A Palavra de Deus nos mostra que verdadeiros crentes podem cair gravemente. Davi caiu em adultério e homicídio e permaneceu um tempo em silêncio espiritual, até que foi quebrantado (Salmos 32:3-5; Salmos 51:1-12). Pedro negou o Senhor Jesus três vezes de forma pública e vergonhosa, mas foi restaurado (Evangelho de Lucas 22:31-32; Evangelho de João 21:15-17). Nenhum desses homens foi tratado como apóstata, mas como filhos disciplinados.
O texto que veio à sua mente e o perturbou provavelmente é daqueles textos solenes de advertência, como os da Epístola aos Hebreus. Esses textos não foram escritos para lançar o verdadeiro crente ao desespero, mas para alertar sobre o perigo real de se afastar progressivamente da luz até chegar ao ponto de rejeição consciente de Cristo. O próprio fato de você ter sido despertado, confrontado e trazido de volta mostra que Deus está agindo em graça na sua vida, pois “o Senhor corrige a quem ama” (Provérbios 3:12; Hebreus 12:6).
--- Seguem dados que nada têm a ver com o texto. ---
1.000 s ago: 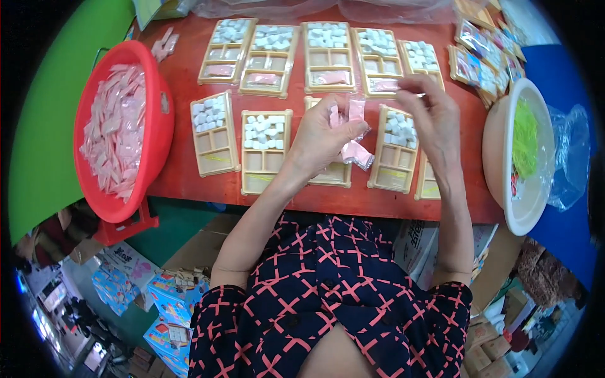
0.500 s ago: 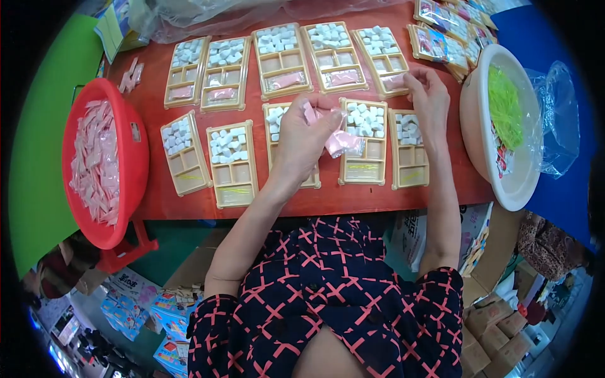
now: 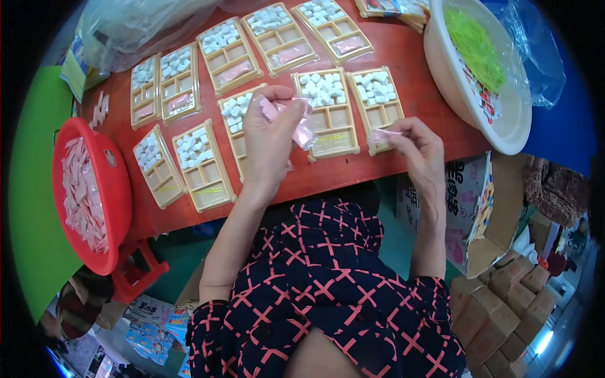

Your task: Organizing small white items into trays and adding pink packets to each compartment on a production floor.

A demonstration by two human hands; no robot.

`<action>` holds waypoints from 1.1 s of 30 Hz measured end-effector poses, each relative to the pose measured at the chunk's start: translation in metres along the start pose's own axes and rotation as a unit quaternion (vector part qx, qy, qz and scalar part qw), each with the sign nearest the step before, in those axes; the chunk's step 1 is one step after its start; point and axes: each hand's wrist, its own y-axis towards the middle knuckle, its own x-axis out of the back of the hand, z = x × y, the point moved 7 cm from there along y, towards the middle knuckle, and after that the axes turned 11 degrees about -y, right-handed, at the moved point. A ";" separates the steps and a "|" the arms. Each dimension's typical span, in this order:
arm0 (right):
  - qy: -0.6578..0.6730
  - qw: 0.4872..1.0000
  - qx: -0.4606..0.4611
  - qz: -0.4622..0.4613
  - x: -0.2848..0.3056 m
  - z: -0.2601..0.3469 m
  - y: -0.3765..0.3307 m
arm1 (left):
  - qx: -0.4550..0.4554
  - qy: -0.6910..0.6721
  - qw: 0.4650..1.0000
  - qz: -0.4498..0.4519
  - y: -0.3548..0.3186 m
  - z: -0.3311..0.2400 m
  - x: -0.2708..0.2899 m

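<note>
My left hand (image 3: pixel 268 142) is closed on several small pink sachets (image 3: pixel 304 133), above the near row of cream plastic trays. Between the thumb and fingers of my right hand (image 3: pixel 423 154) is a single pink sachet (image 3: pixel 382 135), at the lower compartment of the rightmost near tray (image 3: pixel 373 114). White cubes fill that tray's top section. The neighbouring tray (image 3: pixel 320 118) has white cubes and yellow-green strips in its bottom compartment. Part of another near tray is hidden behind my left hand. In the far row, a tray (image 3: pixel 217 62) holds cubes and a pink sachet, like those beside it.
A red basin (image 3: pixel 121 183) of pink sachets stands at the left, on a red stool (image 3: pixel 142 271). At the right, a white basin (image 3: pixel 441 69) holds yellow-green strips. Clear plastic sheeting (image 3: pixel 135 31) lies at the back. Cardboard boxes (image 3: pixel 510 296) are stacked below right.
My right hand has moved from the far row's rightmost tray to the near row's rightmost tray, now with a sachet in its fingers. The whole view has turned.
</note>
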 end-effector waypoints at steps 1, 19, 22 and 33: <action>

Além disso, a Bíblia ensina que a tristeza segundo Deus produz arrependimento para a salvação, do qual não há do que se arrepender (2 Coríntios 7:10). Essa inquietação que você sente não é sinal de condenação, mas de vida espiritual. Quem apostata de fato não se entristece, não teme, não busca restauração.
A morte do seu pai, embora dolorosa, foi usada por Deus como um choque de realidade, um chamado à sobriedade e à eternidade. A Escritura diz que Deus fala ao homem até mesmo por meio da dor, para desviá-lo do orgulho e livrar a sua alma da perdição (Jó 33:14-18). Isso também é graça.
Agora, o caminho é claro: se já existe uma conversão verdadeira, resta uma confissão sincera, abandono do pecado e restauração da comunhão. “Se confessarmos os nossos pecados, Ele é fiel e justo para nos perdoar os pecados e nos purificar de toda injustiça” (Primeira Epístola de João 1:9). Deus não está lhe pedindo para provar nada, apenas para voltar com o coração quebrantado, confiando na obra perfeita de Jesus Cristo na cruz.
Não viva olhando apenas para o passado. Olhe para Cristo. A segurança do crente não está na sua constância, mas na fidelidade de Deus. “Aquele que começou a boa obra em vós há de completá-la até o dia de Jesus Cristo” (Epístola aos Filipenses 1:6).
Permaneça na Palavra, na oração e na comunhão. Fuja das ocasiões que alimentam o pecado. Caminhe na luz. E descanse: um apóstata não estaria preocupado com isso. O seu temor é sinal de que Deus ainda está tratando com você como filho.